* **Information provided**:
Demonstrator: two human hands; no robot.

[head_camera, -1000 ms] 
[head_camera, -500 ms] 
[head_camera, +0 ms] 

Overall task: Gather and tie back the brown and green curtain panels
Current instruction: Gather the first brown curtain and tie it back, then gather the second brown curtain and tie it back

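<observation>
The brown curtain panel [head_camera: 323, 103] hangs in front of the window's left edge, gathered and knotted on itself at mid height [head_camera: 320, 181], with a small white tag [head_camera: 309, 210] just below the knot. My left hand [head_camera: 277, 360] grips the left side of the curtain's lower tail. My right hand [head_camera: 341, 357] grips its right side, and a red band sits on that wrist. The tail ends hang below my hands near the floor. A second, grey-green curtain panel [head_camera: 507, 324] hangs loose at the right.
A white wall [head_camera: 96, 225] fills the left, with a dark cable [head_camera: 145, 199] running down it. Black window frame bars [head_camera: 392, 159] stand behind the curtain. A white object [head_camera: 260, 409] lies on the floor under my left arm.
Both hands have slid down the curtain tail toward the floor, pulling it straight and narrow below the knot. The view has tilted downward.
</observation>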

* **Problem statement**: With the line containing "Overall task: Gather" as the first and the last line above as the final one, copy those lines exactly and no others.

* **Result for this task**:
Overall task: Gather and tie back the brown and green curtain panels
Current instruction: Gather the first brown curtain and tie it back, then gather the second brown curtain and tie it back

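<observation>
The brown curtain panel [head_camera: 323, 103] hangs in front of the window's left edge, gathered and knotted on itself at mid height [head_camera: 320, 181], with a small white tag [head_camera: 309, 210] just below the knot. My left hand [head_camera: 277, 360] grips the left side of the curtain's lower tail. My right hand [head_camera: 341, 357] grips its right side, and a red band sits on that wrist. The tail ends hang below my hands near the floor. A second, grey-green curtain panel [head_camera: 507, 324] hangs loose at the right.
A white wall [head_camera: 96, 225] fills the left, with a dark cable [head_camera: 145, 199] running down it. Black window frame bars [head_camera: 392, 159] stand behind the curtain. A white object [head_camera: 260, 409] lies on the floor under my left arm.
Both hands have slid down the curtain tail toward the floor, pulling it straight and narrow below the knot. The view has tilted downward.
</observation>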

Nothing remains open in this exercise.